All lanes : Anti-Syntaxin 1a antibody [EPR23457-15] (ab272736) at 1/2000 dilution

Lane 1 : Human brain tissue lysate
Lane 2 : Human liver tissue lysate

Lysates/proteins at 20 µg per lane.

Secondary
All lanes : VeriBlot for IP secondary antibody(HRP)(ab131366) at 1/1000 dilution

Predicted band size: 33 kDa
Observed band size: 33 kDa

Blocking and diluting buffer and concentration: 5% NFDM/TBST.

The expression profile observed is consistent with what have been described in literature (PMID: 10644452).

Negative control: Human liver (PMID: 10644452). 

Exposure time: 3.25 seconds.

Immunohistochemical analysis of paraffin-embedded human cerebrum tissue labeling Syntaxin 1a with ab272736 at 1/2000 followed by ready to use Rabbit specific IHC polymer detection kit HRP/DAB (ab209101). Positive staining on human cerebrum (PMID: 10644452). The section was incubated with ab272736 for 30 mins at room temperature. The immunostaining was performed on a Leica Biosystems BOND^® RX instrument. Counterstained with Hematoxylin.

Secondary antibody only control: Secondary antibody is ready to use Rabbit specific IHC polymer detection kit HRP/DAB (ab209101).

Heat mediated antigen retrieval with Tris-EDTA buffer (pH 9.0, epitope retrieval solution2) for 20 mins.

Syntaxin 1a was immunoprecipitated from 0.35 mg human brain tissue lysate 10µg with ab272736 at 1/30 dilution (2µg in 0.35mg lysates). Western blot was performed on the immunoprecipitate using ab272736 at 1/1000 dilution.
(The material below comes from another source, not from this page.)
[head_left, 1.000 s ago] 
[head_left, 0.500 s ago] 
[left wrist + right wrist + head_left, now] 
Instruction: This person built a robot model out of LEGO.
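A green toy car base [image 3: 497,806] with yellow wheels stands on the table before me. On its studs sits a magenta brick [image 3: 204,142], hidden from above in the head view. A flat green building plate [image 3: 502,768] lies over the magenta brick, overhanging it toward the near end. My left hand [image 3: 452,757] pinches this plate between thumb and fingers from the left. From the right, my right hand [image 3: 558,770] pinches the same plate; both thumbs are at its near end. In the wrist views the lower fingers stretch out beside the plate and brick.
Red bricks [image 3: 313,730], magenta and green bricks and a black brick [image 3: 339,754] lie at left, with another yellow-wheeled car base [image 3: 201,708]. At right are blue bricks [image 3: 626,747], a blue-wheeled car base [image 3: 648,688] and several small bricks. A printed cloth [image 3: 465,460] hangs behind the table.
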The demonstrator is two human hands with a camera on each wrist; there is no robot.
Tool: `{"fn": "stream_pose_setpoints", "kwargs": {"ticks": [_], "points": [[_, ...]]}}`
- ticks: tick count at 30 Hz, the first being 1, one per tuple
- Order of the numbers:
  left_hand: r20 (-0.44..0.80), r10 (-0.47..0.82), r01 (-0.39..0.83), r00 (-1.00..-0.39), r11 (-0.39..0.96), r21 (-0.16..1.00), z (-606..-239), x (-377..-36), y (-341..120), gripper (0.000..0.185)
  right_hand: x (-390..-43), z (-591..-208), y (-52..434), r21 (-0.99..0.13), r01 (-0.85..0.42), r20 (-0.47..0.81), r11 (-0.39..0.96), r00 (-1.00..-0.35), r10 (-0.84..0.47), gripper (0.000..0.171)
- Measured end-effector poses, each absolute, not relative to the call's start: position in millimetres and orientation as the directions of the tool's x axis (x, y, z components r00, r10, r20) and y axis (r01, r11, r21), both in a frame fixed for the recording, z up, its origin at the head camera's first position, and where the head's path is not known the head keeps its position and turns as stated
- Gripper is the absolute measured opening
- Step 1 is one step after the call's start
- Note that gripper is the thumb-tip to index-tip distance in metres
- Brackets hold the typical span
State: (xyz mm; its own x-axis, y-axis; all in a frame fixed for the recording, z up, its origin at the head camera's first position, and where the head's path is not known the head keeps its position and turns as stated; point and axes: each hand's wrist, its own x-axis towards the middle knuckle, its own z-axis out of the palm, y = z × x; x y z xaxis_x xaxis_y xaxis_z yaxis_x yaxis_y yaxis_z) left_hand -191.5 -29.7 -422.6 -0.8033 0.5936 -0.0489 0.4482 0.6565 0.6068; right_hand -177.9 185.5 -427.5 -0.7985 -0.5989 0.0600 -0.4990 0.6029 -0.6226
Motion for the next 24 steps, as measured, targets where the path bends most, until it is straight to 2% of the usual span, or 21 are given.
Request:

VeriBlot for IP Detection Reagent (HRP)(ab131366) was used at 1/5000 dilution.

Lane 1: Human brain tissue lysate 10µg.

Lane 2: ab272736 IP in human brain tissue lysate.

Lane 3: Rabbit monoclonal IgG (ab172730) instead of ab272736 in human brain tissue lysate.

Blocking/Dilution buffer: 5% NFDM/TBST.

Exposure time: 3.25 seconds.

 

All lanes : Anti-Syntaxin 1a antibody [EPR23457-15] (ab272736) at 1/2000 dilution

Lane 1 : Mouse brain tissue lysate
Lane 2 : Rat brain tissue lysate

Lysates/proteins at 20 µg per lane.

Secondary
All lanes : Goat Anti-Rabbit IgG, (H+L), Peroxidase conjugated (ab97051) at 1/100000 dilution

Predicted band size: 33 kDa
Observed band size: 33 kDa

Blocking and diluting buffer and concentration: 5% NFDM/TBST.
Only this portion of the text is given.